Of the subgroups evaluated, a considerable number of patients across multiple subgroups treated with crizanlizumab did not experience a VOC compared with those treated with placebo, including:
- Those with 2-4 events in the year prior to participating in the study (17 out of 42 patients or 40.5% vs 10 out of 41 patients, or 24.4%)
- Those with 5-10 events in the year prior to participating in the study (7 out of 25 patients or 28.0% vs 1 out of 24 patients, or 4.2%)
- Those with the HbSS genotype (15 out of 47 patients or 31.9% vs 8 out of 47 patients, or 17.0%)
- Those also with concomitant use of hydroxyurea (14 out of 42 patients 33.3% vs 7 out of 40 patients, or 17.5%)
No new safety concerns emerged in the post hoc analysis as adverse events attributed to treatment were similar between the crizanlizumab and placebo arms across all subgroups.
"The insights gained from this analysis and others from the SUSTAIN study, strengthen our belief that crizanlizumab may become an important new therapeutic option for sickle cell patients who continue to need step changes in medical innovation," said Samit Hirawat, MD, Head, Novartis Oncology Global Drug Development. "This is another example of what we mean when we say we are reimagining medicine."
About the SUSTAIN trial
The Phase II SUSTAIN trial was a multicenter, multinational, randomized, placebo-controlled, double-blind,12-month study to assess safety and efficacy of the anti-P-selectin antibody crizanlizumab with or without concomitant use of hydroxyurea therapy in sickle cell disease patients with sickle cell-related pain crises. Primary results were published in The New England Journal of Medicine and showed that crizanlizumab reduced the median annual rate of sickle cell pain crises (SCPCs) by 45.3% compared to placebo (1.63 vs 2.98, p=0.010) in patients with or without hydroxyurea therapy.
Adverse events that occurred in 10% or more of the patients in either active-treatment group (2.5 mg/kg; 5 mg/kg) and at a frequency that was at least twice as high as that in the placebo group were arthralgia, diarrhea, pruritus, vomiting, and chest pain. There were no apparent increases in infections with crizanlizumab treatment.

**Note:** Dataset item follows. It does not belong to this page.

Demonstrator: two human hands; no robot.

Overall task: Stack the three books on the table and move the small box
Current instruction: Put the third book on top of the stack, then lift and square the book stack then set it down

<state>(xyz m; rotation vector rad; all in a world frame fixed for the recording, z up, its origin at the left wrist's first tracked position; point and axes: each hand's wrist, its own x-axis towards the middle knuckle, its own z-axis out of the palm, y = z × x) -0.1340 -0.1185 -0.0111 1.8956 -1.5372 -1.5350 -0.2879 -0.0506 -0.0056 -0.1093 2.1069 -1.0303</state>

About crizanlizumab (SEG101)
Crizanlizumab (SEG101) is a humanized anti-P-selectin monoclonal antibody being investigated for the prevention of vaso-occlusive crises (VOCs) in patients with sickle cell disease (SCD). Crizanlizumab binds a molecule called P-selectin on the surface of endothelial cells and platelets in the blood vessels, causing a blockade of P-selectin. P-selectin is one of the major drivers of the vaso-occlusive process. Results from the Phase II SUSTAIN study demonstrated that crizanlizumab reduced the median annual rate of VOCs that lead to a healthcare visit compared to placebo in patients with SCD regardless of whether or not they were taking hydroxyurea.